Just as people, plants, and animals require certain conditions to grow and thrive, so do teams. Cover these basics, and your teams will be well-equipped to work in creative harmony.
Software developers often joke about running on coffee and pizza, but teams need exciting problems to solve. Challenge is a form of nourishment that gets many employees out of bed in the morning. “Creative people work for the love of a challenge,” researcher Richard Florida and SAS CEO Jim Goodnight write in Harvard Business Review. “They crave the feeling of accomplishment that comes from cracking a riddle, be it technological, artistic, social, or logistical. They want to do good work.”
In his 2004 book, The Rise of The Creative Class, Florida cites an Information Week survey that polled 20,000 IT workers. When asked, “what matters most to you about your job?” an overwhelming majority chose the “challenge of job/responsibility,” followed by flexibility and job stability. Salary or financial compensation ranked a distant fourth.
If you have the resources, you might want to literally feed your employees well, too. We’ve all heard about the well-stocked fridges at tech giants like Google and Facebook, but according to Chicago Tribune reporter James Daly, more companies are now engaging “dietary interventionists” to create healthy eating programs in their kitchens and cafeterias.
At JotForm, we’ve brought in a chef who makes healthy lunchtime salads with oil from my family’s olive trees. Our employees love them, and we’ve all found that we don’t have a post-lunch energy crash when we fill up on fresh vegetables.
We all crave freedom, in work and life. In fact, autonomy is a core human need – and research across multiple fields shows that employees who have more autonomy at work are happier, healthier, and more productive. Team members working in autonomous groups also feel less “emotional exhaustion” and engage in more active learning.
Our cross-functional product teams have considerable freedom. We assign projects, but each group is free to decide how they’ll tackle problems and develop solutions. Ultimately, autonomy is a form of trust: we trust our teams, and they repay that trust with strategic, creative work.

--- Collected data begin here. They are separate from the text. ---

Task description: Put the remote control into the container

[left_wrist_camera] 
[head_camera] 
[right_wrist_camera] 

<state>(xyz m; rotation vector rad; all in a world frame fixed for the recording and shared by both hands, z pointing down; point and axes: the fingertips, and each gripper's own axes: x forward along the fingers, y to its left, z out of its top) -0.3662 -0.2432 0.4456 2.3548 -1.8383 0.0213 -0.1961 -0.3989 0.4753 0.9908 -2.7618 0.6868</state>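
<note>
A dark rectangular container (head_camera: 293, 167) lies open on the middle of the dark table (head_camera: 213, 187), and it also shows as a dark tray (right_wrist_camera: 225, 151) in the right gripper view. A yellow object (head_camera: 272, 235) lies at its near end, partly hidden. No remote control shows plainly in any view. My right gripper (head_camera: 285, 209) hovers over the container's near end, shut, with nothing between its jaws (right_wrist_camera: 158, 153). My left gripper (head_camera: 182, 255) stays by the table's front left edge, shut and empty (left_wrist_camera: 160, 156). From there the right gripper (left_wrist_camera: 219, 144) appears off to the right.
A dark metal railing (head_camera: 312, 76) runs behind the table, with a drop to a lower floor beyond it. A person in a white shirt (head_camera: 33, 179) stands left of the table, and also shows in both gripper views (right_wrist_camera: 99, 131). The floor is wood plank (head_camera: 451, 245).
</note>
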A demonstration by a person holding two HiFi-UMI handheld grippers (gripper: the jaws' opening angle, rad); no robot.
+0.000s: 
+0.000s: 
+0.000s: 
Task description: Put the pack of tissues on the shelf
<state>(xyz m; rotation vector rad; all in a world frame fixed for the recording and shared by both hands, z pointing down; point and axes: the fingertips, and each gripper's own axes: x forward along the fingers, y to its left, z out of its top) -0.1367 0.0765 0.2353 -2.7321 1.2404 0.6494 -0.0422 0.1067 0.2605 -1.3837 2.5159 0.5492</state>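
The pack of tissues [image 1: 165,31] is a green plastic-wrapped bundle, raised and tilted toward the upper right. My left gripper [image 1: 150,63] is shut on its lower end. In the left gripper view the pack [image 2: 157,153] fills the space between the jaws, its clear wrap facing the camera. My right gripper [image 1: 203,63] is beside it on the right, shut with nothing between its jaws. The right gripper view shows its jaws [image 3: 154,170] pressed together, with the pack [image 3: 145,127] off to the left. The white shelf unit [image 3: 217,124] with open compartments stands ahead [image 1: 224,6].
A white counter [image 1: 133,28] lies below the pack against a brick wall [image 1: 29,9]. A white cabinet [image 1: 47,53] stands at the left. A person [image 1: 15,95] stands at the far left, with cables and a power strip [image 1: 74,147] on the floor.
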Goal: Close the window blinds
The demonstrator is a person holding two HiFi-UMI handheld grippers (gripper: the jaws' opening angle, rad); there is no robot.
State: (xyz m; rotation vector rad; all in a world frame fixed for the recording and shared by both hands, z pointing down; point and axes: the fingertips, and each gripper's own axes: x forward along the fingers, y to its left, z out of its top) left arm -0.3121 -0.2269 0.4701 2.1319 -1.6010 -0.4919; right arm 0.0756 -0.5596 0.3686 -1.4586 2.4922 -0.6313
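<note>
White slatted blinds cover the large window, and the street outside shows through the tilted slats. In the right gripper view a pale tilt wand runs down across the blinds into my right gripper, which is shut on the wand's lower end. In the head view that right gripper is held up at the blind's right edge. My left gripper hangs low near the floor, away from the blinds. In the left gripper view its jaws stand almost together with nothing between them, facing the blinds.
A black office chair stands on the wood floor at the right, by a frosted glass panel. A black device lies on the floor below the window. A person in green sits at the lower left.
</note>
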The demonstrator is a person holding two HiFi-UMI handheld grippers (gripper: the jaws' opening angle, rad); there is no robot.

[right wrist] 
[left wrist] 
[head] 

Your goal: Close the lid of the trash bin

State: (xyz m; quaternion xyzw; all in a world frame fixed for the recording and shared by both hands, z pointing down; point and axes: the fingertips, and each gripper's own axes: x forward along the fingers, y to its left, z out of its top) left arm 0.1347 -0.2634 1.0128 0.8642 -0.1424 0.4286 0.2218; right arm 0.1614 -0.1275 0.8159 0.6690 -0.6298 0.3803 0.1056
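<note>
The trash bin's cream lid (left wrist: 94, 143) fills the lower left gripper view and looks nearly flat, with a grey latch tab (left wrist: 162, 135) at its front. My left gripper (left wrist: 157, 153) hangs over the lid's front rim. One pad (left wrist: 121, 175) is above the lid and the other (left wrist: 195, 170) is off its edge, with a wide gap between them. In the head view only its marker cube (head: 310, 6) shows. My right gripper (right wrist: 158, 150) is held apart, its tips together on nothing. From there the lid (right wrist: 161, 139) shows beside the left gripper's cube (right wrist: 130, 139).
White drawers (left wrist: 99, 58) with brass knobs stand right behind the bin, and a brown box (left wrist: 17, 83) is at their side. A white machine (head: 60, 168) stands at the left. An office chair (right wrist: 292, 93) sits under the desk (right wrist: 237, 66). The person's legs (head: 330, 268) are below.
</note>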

In the book Creativity, Inc., former Pixar CEO Ed Catmull takes readers inside the famous animation studio and explains how the company thinks about team creativity. “The antidote to fear is trust, and we all have a desire to find something to trust in an uncertain world,” writes Catmull and Amy Wallace. “Fear and trust are powerful forces, and while they are not opposites, exactly, trust is the best tool for driving out fear.”
Starting a business can be scary. Creative problem-solving can also induce fear – from fear of failure to concerns about letting down bosses, customers, and even investors. But trust can inoculate teams against those gnawing fears, and providing autonomy is just one way to demonstrate real trust.